Okumayı sökeli yaklaşık 1 yıl olmuştu. Yanlış hatırlamıyorsam 2. sınıftaydım. Babam tarafından bana verilmek üzere alınmış bir kitap; "Uzakdoğu Masalları"... Şu an bile kitabın fiziksel görüntüsü ile ilgili her detayı hatırlarım; turkuaz arkaplan üzerine yerleştirilmiş bir çerçeve, içersinde de bir eliyle kitap tutarken diğer eliyle de başındaki örtüyü tutan, uzakdoğulu olması muhtemel, camdan bakan bir kadın tablosu... Kitabın kapağı gıcır gıcır, üstelik sayfalar da kuşe kağıt... Okunmaya bu kadar müsait başka bir kitap daha görmüş müydüm hatırlamıyorum ama bu kitap 3 yıl boyunca komodinimin üzerinde kaldı hatta tabiri caizse süründü. Geçen bu 3 yıl boyunca okulda okunması zorunlu tutulan kitaplar dışında hiç bir kitap okumadım. Bugün annem için bile dalga konusu olmuştur "Uzakdoğu Masalları" kitabım. Hatta "Melike'nin Uzakdoğu Masalları kitabı" diye bir tamlaması vardır kendisinin.
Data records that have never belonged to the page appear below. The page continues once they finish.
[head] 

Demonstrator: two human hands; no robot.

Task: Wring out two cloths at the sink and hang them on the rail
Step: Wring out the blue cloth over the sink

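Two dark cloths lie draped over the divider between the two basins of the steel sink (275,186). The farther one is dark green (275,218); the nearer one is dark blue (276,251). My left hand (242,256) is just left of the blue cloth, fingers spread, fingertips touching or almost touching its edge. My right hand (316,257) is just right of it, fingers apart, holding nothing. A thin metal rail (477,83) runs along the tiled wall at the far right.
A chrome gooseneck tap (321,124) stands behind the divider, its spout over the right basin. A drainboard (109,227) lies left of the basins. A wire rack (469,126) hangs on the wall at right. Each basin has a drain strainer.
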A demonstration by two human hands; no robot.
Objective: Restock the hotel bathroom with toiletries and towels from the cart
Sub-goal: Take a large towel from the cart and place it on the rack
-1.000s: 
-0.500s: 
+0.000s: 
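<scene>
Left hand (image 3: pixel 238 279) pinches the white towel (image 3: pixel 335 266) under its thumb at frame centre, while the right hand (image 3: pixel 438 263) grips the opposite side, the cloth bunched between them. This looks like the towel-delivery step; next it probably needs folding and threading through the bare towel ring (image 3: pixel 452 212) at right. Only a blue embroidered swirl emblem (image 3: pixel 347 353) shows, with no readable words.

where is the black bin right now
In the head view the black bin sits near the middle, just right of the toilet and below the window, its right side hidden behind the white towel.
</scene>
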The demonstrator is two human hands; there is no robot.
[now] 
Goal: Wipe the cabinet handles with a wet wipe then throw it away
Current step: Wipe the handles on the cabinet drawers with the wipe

Her neyse demem o ki, bu kitapla bir alıp veremediğim yoktu ama bitmemişti bir türlü. Başka bir kitap da okutturmamıştı bana o süre zarfında. Ortaokula geçtiğimde "Sefiller"le başlangıç yaparak ziyadesiyle kapatmıştım o açığı ama o 3 yıl benim için bir utanç kaynağıdır. Hikayenin geri kalanı için temel bilgiler içeren bu anıdan sonra benim için uzakdoğu kelimesinin neler ifade ettiğini az da olsa anlayabilmişsinizdir  diye umut ediyorum. Benim için uzun sayılabilecek bir süre boyunca bu kelimeyle pek haşır neşir olmasam da geçenlerde yine karşıma çıktı. İşten arkadaşlarla hem sosyal aktivite olsun hem de değişik bir şeyler deneyimleyelim diye USLA'nın ( Uluslararası Servis & Lezzet Akademisi) düzenlediği Dünyadan Et Lezzetleri workshop'ına katılmaya karar verdik. Sonra bir mesai sonrası USLA'nın yolunu tuttuk. Yıllar sonra uzakdoğu konseptiyle yeniden karşılaşmam böyle oldu işte. 3 buçuk saatlik workshop'ın ardından uzakdoğu önyargımdan kurtulmuş bulunuyordum. Workshop içeriğini Şef Cenk Akkaya belirlemişti. Vietnam'dan Pho Bo çorbası, Çin'den Zencefilli Stir Fry Bonfile ve Hindistan'dan Hindistancevizi ve Köri Soslu Kuzu, workshop menüsünü oluşturuyordu. Kuzu etinin pişmesi biraz zaman aldığı için Hindistancevizi ve Köri Soslu Kuzuyu yaparak başladık workshop'a. Ardından Pho Bo yapıp son olarak Zencefilli Stir Fry Bonfileyi yaparak workshop'ı tamamladık.

--Pho Bo Çorbası--

En basit haliyle şu şekilde anlatılabilir aslında; ince kıyılmış dana etinin kaynatılmış et suyu içinde haşlanarak pirinç eriştesi ve çeşitli baharat, bitkilerle buluşması(!) Yaparken çiğ et mi yiyeceğiz diye
tedirgin olmadım değil aslında. Dana etleri ince dilimler halinde kıyıldığı için kaynamış et suyu içinde hemen haşlandı ve yenilebilir hale geldi. İtiraf etmek gerekirse, sushi sevmediğim göz önünde bulundurulursa, farklı tatlara fazla açık olduğum söylenemez. Gerçi bir tek sushi üzerinden bu sonuca varmak pek de doğru olmayabilir. Nitekim, Pho Bo çorbasını pekala sevebilmiştim. Çorbada kişniş ve zencefil tadı oldukça baskındı. Bunlar fazla alışkın olmadığım tatlardı. Belki de workshop'ın en büyük katkısını burada görüyoruz. Bu farklı tatlara hemen ısınmıştım. İlk defa taze kişnişin yemekte nasıl kullanıldığını deneyimlemiş oldum. Çok tanıdık bir aroma vermişti çorbaya. Çorbayı içtikten sonra o tadın hangi baharat veya bitkiden geldiğini bulmak için oldukça uğraş verdim ama sonunda buldum. Bana soracak olursanız bu tadı yağmurda ıslanmış toprak ve henüz adını bilmediğim bir bitkinin karışımı şeklinde tanımlayabilirim. Şefin anlattığına göre Vietnam'da bu çorba her yerde farklı bir şekilde yapılıp servis edilirmiş. Yani öyle tek bir tarifi yok. 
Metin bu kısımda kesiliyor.